What you will do: Among the entries below, find the lines with the word "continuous" and return them.

Records from a data source:
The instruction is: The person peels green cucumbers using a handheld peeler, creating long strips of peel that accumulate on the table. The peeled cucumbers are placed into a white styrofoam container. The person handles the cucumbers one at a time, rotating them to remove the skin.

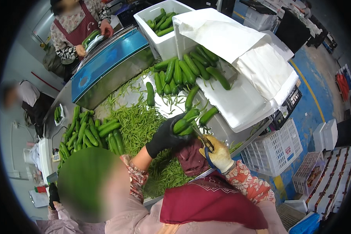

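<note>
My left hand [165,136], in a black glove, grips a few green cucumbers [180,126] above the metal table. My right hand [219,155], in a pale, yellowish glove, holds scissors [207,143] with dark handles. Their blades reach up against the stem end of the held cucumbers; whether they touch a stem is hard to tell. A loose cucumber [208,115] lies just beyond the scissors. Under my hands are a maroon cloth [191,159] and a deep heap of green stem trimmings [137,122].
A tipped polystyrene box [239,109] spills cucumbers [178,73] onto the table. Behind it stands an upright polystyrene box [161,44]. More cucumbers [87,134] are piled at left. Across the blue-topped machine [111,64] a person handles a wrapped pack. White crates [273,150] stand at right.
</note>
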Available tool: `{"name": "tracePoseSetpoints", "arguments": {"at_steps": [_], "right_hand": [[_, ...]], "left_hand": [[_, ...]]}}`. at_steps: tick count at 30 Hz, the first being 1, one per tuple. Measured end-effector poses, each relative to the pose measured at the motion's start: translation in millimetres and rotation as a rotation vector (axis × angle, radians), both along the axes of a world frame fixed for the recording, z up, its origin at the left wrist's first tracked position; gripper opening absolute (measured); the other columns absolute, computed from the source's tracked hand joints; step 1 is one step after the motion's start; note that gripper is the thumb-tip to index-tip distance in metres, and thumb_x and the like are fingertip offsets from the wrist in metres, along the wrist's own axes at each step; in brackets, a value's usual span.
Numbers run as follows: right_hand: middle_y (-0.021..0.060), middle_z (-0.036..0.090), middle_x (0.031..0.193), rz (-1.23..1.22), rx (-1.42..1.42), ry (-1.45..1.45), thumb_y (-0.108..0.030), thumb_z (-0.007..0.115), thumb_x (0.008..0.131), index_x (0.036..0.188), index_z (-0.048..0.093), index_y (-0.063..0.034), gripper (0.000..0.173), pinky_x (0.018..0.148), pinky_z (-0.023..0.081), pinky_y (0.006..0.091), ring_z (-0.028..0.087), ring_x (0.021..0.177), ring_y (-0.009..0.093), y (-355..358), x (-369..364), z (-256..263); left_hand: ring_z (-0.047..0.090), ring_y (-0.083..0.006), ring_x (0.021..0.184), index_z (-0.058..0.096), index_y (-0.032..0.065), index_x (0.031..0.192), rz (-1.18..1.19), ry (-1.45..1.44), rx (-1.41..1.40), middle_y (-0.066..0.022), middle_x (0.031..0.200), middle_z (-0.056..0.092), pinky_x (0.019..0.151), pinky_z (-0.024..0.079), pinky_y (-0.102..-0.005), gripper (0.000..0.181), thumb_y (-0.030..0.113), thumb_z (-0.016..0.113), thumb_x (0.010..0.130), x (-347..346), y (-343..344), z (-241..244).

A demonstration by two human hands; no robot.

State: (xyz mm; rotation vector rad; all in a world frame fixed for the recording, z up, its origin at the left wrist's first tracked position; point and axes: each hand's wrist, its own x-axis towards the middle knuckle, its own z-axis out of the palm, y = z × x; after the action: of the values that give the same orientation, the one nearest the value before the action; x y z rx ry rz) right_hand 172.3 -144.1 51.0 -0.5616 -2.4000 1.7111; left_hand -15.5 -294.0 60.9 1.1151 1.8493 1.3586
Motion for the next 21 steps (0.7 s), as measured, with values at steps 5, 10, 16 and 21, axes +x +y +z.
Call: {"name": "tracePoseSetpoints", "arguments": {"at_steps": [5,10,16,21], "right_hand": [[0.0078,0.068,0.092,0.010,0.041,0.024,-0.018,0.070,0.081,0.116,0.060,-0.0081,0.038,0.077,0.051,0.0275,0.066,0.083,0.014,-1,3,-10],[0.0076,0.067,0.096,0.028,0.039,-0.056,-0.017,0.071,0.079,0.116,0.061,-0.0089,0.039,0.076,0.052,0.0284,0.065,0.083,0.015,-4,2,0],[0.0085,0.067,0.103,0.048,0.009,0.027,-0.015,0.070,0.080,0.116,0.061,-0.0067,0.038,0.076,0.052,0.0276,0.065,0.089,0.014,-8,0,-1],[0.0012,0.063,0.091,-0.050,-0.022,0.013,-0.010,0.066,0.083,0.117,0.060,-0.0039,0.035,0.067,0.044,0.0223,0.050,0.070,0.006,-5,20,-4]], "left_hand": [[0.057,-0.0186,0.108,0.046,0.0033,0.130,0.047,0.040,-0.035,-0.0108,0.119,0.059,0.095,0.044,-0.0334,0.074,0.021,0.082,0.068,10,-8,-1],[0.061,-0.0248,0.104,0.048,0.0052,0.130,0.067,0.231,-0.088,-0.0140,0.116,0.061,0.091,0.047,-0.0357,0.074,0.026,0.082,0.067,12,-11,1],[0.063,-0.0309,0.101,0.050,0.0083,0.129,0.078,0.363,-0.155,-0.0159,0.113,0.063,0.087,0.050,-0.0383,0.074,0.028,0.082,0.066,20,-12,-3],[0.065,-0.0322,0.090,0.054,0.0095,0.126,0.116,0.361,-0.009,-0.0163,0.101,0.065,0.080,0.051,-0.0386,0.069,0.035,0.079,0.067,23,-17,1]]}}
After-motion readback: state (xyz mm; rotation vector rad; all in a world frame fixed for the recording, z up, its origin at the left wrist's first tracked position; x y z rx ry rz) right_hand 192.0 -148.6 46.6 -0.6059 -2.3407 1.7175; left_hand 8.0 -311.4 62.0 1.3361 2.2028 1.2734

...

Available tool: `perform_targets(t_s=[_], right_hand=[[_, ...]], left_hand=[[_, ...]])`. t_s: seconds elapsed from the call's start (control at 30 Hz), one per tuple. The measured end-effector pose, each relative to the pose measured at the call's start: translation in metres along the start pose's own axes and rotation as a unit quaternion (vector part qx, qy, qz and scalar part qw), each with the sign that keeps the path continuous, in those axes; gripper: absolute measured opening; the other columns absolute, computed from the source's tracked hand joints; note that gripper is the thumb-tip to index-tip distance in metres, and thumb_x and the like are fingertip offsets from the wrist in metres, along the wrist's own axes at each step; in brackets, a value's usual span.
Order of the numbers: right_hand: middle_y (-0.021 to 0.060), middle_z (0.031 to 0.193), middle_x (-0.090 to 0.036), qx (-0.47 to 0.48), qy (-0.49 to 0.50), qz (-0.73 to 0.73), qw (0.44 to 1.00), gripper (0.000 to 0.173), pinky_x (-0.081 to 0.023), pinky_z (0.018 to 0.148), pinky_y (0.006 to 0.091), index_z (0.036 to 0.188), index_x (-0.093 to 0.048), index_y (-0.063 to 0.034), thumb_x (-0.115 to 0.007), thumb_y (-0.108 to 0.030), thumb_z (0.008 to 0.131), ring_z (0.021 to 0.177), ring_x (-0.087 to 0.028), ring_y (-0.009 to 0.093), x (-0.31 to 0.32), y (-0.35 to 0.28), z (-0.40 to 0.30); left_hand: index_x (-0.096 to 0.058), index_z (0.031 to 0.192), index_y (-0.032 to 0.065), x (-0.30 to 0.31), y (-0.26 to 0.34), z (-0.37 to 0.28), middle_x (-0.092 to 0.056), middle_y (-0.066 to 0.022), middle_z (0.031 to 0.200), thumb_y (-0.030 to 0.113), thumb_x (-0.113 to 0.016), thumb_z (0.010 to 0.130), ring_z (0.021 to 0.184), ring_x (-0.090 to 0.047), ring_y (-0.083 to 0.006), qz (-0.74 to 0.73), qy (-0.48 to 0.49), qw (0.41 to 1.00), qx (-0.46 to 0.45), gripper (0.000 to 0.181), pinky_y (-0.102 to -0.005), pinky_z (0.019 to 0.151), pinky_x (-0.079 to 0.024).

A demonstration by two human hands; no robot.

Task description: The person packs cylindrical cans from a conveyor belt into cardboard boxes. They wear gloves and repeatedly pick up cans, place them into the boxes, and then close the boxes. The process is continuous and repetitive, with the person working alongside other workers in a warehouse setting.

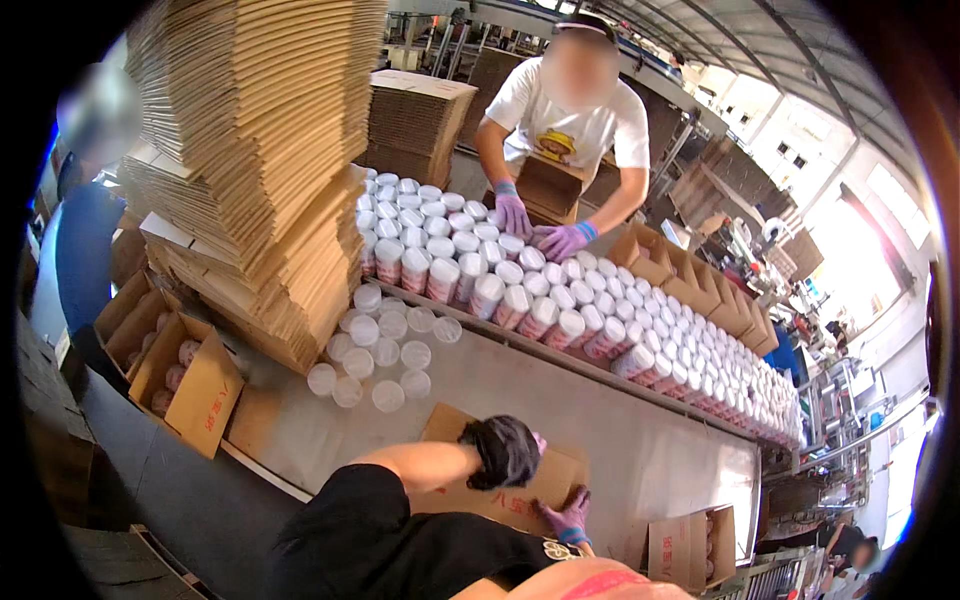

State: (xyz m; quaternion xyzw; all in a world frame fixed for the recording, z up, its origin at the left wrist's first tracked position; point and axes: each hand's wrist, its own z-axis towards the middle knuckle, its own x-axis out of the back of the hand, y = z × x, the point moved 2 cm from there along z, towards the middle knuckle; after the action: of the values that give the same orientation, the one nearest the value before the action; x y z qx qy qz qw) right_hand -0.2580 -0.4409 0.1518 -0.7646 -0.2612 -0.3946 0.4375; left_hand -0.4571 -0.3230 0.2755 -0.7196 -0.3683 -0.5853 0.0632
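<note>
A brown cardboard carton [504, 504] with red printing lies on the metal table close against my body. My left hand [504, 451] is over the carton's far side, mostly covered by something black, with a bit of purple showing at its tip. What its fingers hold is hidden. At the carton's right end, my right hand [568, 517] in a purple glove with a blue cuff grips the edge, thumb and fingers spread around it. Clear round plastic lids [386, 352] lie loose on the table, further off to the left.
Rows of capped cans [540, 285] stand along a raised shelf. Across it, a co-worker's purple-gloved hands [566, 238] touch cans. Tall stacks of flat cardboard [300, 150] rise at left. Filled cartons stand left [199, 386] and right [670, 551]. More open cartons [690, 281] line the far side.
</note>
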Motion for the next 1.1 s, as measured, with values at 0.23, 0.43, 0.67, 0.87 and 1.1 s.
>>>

Exercise solution:
Available tool: `perform_targets(t_s=[_], right_hand=[[_, ...]], left_hand=[[_, ...]])`. t_s: seconds elapsed from the call's start (control at 30 Hz), one per tuple. The measured end-effector pose, each relative to the pose measured at the call's start: translation in metres along the start pose's own axes and rotation as a unit quaternion (vector part qx, qy, qz and scalar part qw), each with the sign that keeps the path continuous, in those axes; gripper: absolute measured opening; the other columns absolute, computed from the source's tracked hand joints; note that gripper is the thumb-tip to index-tip distance in metres, and thumb_x and the like are fingertip offsets from the wrist in metres, along the wrist's own axes at each step; in brackets, a value's usual span.
Task description: The person packs cylindrical cans from a conveyor belt into cardboard boxes. They wear gloves and repeatedly pick up cans, place them into the boxes, and then close the boxes. The process is continuous and repetitive, with the person working alongside other workers in a warehouse setting.

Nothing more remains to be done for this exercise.